- **Task directions**
From the listing below, output only the lines starting at the line that has "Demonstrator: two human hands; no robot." and ending at the line that has "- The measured", exactly as they appear, ends included.

- **Source records**
· · ·
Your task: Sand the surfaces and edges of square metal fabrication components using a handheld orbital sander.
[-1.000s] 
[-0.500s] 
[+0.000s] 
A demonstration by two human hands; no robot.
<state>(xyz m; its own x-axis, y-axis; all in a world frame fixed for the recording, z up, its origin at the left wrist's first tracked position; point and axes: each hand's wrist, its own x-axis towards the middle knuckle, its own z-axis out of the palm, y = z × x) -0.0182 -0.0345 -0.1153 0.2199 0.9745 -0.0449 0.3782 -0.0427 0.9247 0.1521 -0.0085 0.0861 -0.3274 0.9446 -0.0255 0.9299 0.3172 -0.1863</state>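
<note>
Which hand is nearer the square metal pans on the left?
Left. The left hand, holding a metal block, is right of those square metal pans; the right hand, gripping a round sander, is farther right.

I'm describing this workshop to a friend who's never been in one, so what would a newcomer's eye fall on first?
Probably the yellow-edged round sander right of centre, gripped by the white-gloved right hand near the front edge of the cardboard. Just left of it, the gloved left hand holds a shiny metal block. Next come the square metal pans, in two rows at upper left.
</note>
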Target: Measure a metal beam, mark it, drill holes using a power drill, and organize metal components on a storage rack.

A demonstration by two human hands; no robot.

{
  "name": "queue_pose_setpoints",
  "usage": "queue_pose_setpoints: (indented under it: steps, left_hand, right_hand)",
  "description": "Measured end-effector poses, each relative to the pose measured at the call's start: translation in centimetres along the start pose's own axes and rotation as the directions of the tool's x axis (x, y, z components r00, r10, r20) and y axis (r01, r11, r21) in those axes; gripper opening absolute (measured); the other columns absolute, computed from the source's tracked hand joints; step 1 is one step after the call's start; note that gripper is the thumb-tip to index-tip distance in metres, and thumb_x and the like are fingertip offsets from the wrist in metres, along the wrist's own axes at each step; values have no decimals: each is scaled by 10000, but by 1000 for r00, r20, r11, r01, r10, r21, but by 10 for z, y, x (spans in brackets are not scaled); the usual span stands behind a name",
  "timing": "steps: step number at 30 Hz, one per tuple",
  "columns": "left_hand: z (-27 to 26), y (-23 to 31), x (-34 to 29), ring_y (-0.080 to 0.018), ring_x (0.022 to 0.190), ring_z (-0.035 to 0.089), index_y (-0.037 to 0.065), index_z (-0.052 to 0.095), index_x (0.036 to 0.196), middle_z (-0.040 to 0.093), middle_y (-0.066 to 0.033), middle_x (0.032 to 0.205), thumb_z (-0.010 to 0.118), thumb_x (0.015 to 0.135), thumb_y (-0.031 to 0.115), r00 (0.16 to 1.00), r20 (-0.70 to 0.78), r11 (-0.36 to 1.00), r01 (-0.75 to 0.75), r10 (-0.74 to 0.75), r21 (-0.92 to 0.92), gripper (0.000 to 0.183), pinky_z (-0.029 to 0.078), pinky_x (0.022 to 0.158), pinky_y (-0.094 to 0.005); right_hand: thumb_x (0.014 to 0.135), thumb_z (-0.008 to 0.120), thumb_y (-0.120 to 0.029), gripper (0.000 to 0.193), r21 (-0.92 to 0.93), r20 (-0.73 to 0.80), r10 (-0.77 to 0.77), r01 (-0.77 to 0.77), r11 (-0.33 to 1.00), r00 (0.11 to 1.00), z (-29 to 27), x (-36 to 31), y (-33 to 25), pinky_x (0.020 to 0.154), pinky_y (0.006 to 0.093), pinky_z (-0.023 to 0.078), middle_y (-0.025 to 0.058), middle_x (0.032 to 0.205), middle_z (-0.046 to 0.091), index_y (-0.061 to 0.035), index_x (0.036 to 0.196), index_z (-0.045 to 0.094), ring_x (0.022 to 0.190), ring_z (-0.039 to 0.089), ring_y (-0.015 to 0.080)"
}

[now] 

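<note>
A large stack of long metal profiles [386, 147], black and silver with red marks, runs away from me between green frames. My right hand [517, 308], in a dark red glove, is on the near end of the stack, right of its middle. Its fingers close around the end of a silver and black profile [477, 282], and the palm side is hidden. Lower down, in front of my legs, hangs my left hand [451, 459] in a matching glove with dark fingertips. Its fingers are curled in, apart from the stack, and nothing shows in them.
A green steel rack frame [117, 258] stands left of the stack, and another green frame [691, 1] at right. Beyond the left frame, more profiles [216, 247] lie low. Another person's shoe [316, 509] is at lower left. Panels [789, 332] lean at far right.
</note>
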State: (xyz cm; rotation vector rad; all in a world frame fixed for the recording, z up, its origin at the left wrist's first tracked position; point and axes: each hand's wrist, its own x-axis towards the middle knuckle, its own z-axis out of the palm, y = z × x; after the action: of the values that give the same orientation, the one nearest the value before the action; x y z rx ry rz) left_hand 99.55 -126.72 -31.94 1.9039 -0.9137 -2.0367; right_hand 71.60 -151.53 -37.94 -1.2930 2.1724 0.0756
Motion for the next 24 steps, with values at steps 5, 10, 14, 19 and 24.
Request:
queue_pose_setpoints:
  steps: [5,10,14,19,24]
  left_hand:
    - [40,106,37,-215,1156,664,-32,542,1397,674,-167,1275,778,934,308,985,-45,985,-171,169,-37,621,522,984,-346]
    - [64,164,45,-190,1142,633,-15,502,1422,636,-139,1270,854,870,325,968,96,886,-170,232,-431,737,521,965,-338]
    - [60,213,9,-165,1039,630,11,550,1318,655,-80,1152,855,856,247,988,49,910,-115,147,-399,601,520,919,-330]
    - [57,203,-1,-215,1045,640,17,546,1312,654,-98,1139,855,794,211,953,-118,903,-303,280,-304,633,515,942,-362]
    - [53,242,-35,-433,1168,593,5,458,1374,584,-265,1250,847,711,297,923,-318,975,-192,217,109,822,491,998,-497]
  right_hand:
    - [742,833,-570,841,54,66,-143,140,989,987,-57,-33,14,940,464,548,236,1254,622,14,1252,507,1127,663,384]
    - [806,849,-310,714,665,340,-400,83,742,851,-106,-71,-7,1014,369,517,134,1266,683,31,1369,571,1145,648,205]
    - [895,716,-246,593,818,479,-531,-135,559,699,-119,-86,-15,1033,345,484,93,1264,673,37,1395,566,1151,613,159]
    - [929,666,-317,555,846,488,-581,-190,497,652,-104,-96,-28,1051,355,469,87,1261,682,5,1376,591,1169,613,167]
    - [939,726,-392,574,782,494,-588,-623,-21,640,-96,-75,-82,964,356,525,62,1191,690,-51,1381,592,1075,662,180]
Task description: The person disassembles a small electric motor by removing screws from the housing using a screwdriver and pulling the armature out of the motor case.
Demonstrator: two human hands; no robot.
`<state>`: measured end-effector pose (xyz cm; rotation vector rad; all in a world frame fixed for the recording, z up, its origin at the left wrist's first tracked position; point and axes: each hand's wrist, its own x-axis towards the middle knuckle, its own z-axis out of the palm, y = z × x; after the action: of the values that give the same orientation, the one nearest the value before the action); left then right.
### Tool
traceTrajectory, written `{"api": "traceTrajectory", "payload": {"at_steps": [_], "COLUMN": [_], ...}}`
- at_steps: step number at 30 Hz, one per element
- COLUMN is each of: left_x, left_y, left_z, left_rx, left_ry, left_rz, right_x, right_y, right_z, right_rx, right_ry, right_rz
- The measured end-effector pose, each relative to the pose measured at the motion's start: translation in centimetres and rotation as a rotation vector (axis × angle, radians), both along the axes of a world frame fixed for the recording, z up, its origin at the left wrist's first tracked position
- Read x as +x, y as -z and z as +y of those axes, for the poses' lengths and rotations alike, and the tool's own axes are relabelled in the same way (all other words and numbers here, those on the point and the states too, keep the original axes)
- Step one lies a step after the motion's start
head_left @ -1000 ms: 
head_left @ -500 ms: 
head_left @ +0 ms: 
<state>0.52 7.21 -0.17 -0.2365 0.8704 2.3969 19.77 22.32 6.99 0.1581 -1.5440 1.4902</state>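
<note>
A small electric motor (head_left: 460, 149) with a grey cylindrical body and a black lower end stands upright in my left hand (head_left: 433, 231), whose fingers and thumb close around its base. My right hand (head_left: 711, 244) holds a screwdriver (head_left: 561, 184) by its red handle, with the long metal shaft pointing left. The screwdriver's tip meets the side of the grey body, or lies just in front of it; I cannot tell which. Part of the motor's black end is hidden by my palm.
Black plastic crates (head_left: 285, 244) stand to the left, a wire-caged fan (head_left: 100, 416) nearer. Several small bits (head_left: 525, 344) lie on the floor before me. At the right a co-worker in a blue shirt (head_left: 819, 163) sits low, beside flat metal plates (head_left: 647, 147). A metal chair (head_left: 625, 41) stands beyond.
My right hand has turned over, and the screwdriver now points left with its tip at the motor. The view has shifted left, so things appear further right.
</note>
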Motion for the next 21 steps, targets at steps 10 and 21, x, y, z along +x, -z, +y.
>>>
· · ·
- **Result for this task**
Demonstrator: two human hands; no robot.
`<state>`: measured end-effector pose (xyz cm; rotation vector rad; all in a world frame fixed for the recording, z up, its origin at the left wrist's first tracked position; point and axes: each hand's wrist, its own x-axis towards the middle knuckle, its own z-axis out of the palm, y = z × x; after the action: of the values that give the same orientation, the one nearest the value before the action); left then right.
### Tool
traceTrajectory, written `{"api": "traceTrajectory", "payload": {"at_steps": [_], "COLUMN": [_], ...}}`
- at_steps: step number at 30 Hz, one per element
- COLUMN is each of: left_x, left_y, left_z, left_rx, left_ry, left_rz, right_x, right_y, right_z, right_rx, right_ry, right_rz
- The measured end-effector pose, each relative to the pose measured at the motion's start: translation in centimetres and rotation as a rotation vector (axis × angle, radians), both along the axes of a world frame fixed for the recording, z up, its origin at the left wrist's first tracked position

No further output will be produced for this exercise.